The HIV-infected and HIV-uninfected groups were compared using the Mann–Whitney U test for continuous variables, and the Fisher’s exact (two-tailed) test for categorical variables. Analyses were done using GraphPad InStat version 3. A p-value < 0.05 was considered to be statistically significant.

Ethical consideration

Permission to conduct the study was obtained from the Human Research Ethics Committee of the University of Witwatersrand (Clearance Certificate No. M10104).

Results

A total of 51 adult patients with suspected measles were admitted to the IDU of CMJAH between 29 September 2009 and 31 March 2010. Thirty-three (64.7%) of these patients were confirmed to have measles by serology. In 12 patients (23.5%), measles serology was negative and six patients (11.8%) were not tested. Of the 33 patients confirmed to have measles by serology, 24 (72.7%) consented to a test for HIV infection. These 24 patients were studied further. Figure 1 shows the study population included in this analysis.

FIGURE 1: Flow diagram of the study patients.

Of the 24 patients, 13 were female and 11 were male. The mean (standard deviation) age of the HIV-positive group was 28.1 (5.6) years and of the HIV-negative group was 29.6 (9.0) years. Of the 24 patients, 18 patients (12 females) tested seropositive for HIV infection. Of the entire group, only one HIV-positive patient reported a measles contact and two patients in the HIV-positive cohort remembered previously being vaccinated against measles as a child.

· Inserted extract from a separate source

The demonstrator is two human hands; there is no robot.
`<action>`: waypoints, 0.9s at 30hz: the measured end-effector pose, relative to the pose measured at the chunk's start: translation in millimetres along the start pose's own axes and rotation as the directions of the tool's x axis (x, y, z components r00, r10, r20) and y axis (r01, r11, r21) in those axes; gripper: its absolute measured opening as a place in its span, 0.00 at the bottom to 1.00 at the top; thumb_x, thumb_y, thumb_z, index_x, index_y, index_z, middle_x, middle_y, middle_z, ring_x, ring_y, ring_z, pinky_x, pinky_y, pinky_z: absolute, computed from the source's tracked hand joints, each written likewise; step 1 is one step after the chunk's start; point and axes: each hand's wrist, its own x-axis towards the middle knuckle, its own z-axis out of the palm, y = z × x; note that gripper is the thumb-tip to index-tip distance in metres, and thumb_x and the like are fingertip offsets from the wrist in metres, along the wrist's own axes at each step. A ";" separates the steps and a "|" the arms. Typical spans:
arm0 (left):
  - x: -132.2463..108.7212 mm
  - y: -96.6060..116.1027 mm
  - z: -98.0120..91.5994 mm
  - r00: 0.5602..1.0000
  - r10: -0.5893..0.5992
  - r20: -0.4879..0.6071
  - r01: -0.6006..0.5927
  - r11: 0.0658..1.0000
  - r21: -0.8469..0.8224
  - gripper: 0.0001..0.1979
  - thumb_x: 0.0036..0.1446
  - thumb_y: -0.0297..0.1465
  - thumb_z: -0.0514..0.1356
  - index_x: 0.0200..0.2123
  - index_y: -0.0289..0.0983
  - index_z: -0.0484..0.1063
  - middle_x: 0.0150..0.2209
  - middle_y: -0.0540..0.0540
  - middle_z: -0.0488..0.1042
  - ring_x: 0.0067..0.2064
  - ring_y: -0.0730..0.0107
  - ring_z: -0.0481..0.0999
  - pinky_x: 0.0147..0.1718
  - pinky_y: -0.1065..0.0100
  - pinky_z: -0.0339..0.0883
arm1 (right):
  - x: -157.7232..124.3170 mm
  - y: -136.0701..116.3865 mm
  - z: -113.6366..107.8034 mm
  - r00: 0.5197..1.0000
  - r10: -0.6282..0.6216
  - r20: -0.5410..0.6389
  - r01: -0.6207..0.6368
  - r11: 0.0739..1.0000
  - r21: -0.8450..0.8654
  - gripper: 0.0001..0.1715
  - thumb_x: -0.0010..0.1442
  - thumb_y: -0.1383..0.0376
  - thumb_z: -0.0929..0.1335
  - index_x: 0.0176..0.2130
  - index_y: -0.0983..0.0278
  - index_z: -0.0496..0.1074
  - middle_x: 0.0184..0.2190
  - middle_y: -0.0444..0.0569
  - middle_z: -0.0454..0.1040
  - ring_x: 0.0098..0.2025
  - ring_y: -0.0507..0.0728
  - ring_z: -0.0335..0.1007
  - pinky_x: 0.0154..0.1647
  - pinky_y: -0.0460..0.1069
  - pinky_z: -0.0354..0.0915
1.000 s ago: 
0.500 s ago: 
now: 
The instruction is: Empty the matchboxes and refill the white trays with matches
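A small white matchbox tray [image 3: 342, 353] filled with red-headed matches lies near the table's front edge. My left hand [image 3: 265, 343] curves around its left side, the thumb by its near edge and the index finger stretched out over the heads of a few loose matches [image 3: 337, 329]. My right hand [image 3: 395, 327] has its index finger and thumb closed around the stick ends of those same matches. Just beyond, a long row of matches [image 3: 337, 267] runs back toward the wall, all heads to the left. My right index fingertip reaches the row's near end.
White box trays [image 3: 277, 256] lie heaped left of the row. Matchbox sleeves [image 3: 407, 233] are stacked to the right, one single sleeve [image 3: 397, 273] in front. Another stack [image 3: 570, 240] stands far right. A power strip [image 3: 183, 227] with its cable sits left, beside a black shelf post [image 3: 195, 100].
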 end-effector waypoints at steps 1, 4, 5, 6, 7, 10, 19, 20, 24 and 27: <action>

Presenting features and examination findings are depicted in Tables 1 and 2. There were no significant differences between the two patient groups. The median duration of symptoms was 4 days (range: 1–7 days) in the HIV-positive group and 3 days (range: 3–6 days) in the HIV-negative group.

TABLE 1: Presenting symptoms in 24 adult patients with measles: Comparison of HIV-positive and HIV-negative cases.
TABLE 2A: Examination findings in 24 adult patients with measles: Comparison of HIV-positive and HIV-negative cases.
TABLE 2B: Examination findings in 24 adult patients with measles: Comparison of HIV-positive and HIV-negative cases.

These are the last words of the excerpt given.